Return, unchanged and with no pictures, the lines below from the very first through the one that contains "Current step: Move".

————

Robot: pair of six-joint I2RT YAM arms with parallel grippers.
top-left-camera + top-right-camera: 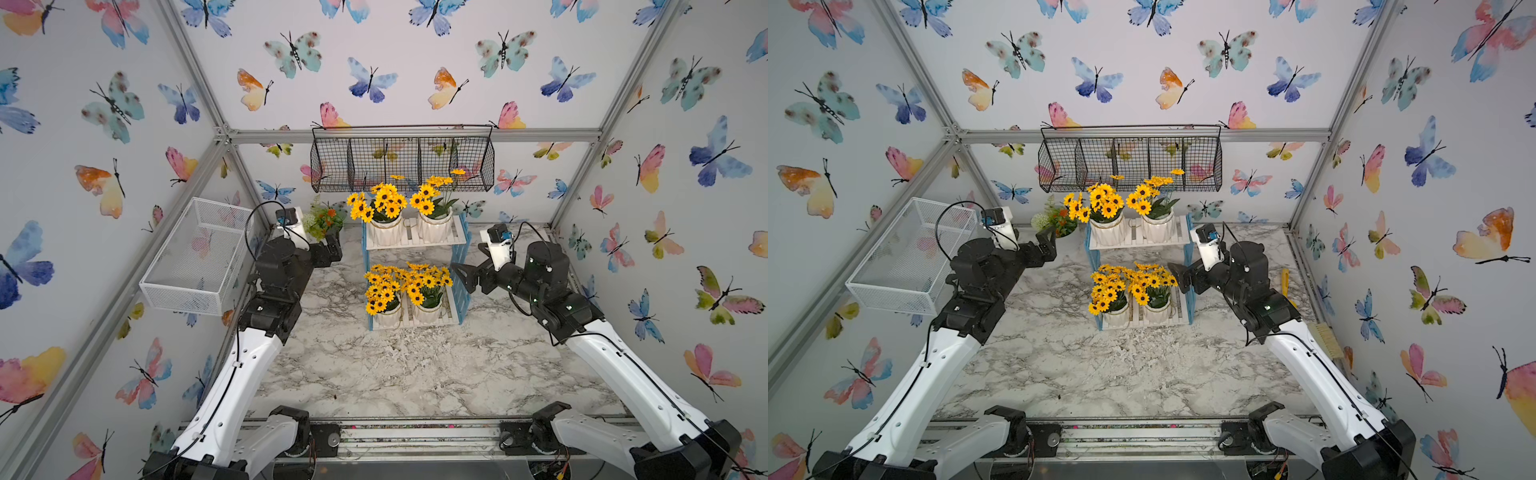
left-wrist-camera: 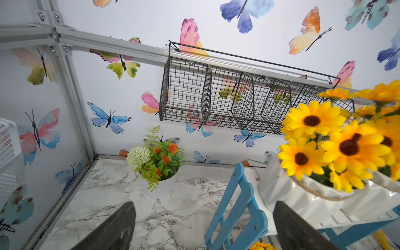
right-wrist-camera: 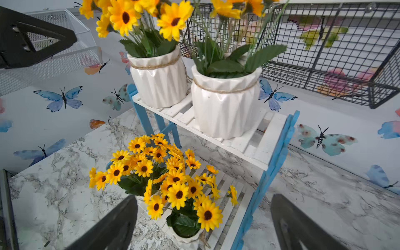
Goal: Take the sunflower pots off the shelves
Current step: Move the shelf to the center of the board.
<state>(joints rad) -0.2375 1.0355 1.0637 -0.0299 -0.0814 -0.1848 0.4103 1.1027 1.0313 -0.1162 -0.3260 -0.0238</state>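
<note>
Sunflower pots (image 1: 434, 228) all 4 on shelves (image 1: 458, 237) on counter (image 1: 374, 365), 2 per tier; right tool (image 1: 467, 264) spread wide, empty, just beside bottom pair at blue side frame (image 1: 463, 295); left tool (image 1: 1048, 245) spread too, empty, near top tier, not touching.

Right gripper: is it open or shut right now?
Open. In the right wrist view the right gripper shows its fingers set wide apart, holding nothing.

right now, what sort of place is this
Likely a staged robot test cell, not a real shop: butterfly-papered walls on an aluminium frame, a marble-look tabletop, and sunflower pots on small shelves.
</note>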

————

- **Answer box**:
Robot: pair of six-joint I2RT YAM arms with parallel grippers.
top-left-camera + top-right-camera: 
left-wrist-camera: 
right-wrist-camera: 
Goal: Take the sunflower pots off the shelves
Current step: Move the shelf to the center of the board.

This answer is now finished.